### WHAT YOU NEED TO DO:
Your answer must be the lines from the start of the records through the line with "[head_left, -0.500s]", exactly as written, without the pictures.

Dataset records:
--- START ---

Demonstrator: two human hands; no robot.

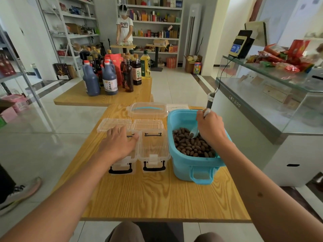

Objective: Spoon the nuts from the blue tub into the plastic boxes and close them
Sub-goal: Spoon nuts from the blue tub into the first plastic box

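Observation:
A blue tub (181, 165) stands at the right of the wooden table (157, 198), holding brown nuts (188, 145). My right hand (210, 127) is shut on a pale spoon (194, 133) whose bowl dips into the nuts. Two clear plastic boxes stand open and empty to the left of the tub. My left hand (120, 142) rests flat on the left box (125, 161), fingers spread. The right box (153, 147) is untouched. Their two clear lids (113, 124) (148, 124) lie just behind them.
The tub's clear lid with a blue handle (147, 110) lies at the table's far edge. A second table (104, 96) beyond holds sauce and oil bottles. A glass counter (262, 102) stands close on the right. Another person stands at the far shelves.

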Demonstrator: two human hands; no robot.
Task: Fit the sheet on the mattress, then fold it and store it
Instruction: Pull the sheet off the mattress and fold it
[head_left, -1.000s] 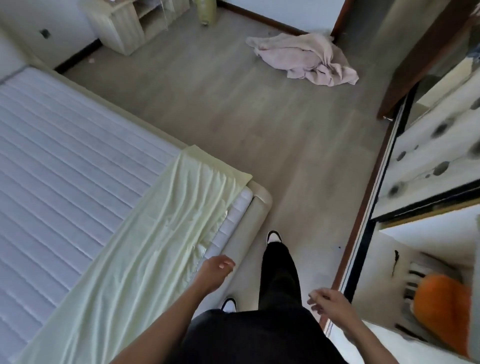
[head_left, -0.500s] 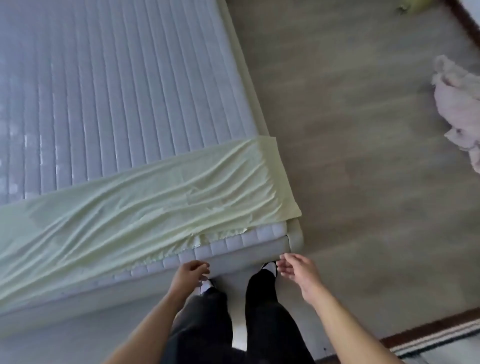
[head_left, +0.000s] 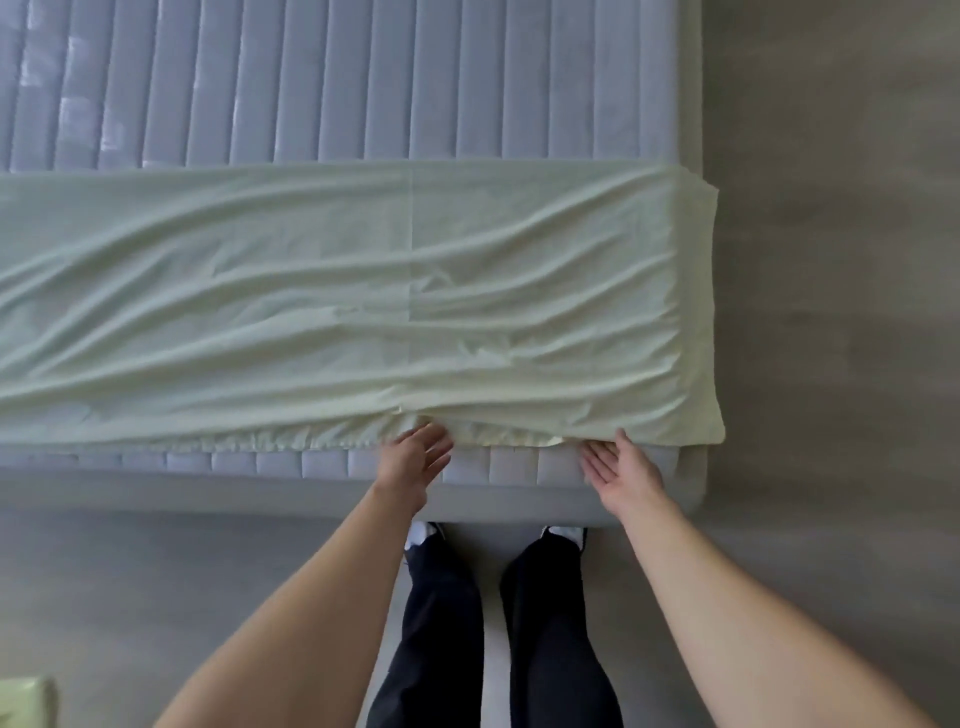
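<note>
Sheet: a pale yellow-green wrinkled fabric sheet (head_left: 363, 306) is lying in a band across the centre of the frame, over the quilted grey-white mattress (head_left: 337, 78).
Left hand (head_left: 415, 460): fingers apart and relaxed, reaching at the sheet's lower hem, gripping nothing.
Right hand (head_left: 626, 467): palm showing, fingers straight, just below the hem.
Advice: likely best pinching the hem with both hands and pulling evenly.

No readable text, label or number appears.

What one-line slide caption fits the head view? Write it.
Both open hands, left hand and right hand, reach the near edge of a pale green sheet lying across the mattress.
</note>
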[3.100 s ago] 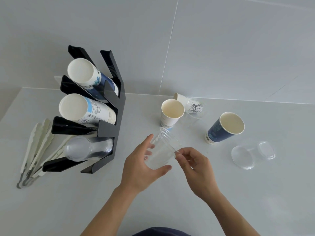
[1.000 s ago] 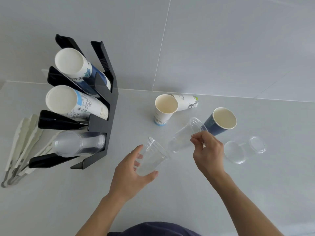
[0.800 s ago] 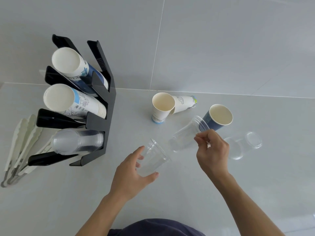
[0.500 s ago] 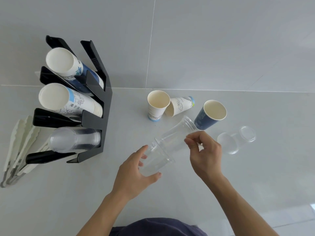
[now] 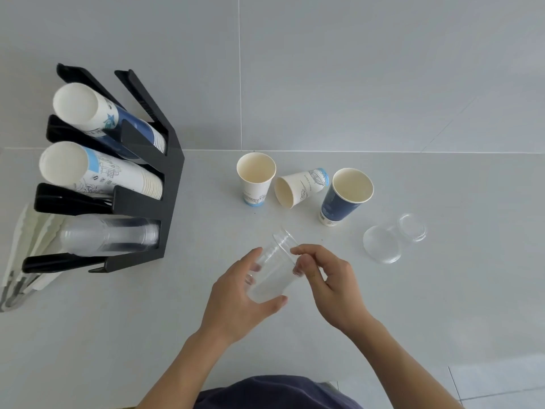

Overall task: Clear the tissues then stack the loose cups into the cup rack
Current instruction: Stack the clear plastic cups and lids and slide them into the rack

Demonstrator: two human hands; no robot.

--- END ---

### REPLY:
Demonstrator: two human hands; no robot.


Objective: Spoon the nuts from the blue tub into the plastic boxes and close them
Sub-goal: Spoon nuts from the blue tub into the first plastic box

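Observation:
A blue tub (181, 165) stands at the right of the wooden table (157, 198), holding brown nuts (188, 145). My right hand (210, 127) is shut on a pale spoon (194, 133) whose bowl dips into the nuts. Two clear plastic boxes stand open and empty to the left of the tub. My left hand (120, 142) rests flat on the left box (125, 161), fingers spread. The right box (153, 147) is untouched. Their two clear lids (113, 124) (148, 124) lie just behind them.
The tub's clear lid with a blue handle (147, 110) lies at the table's far edge. A second table (104, 96) beyond holds sauce and oil bottles. A glass counter (262, 102) stands close on the right. Another person stands at the far shelves.
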
Demonstrator: two human hands; no robot.
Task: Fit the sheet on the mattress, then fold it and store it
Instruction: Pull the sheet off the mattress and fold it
[head_left, -1.000s] 
[head_left, -0.500s] 

This exercise requires nothing further.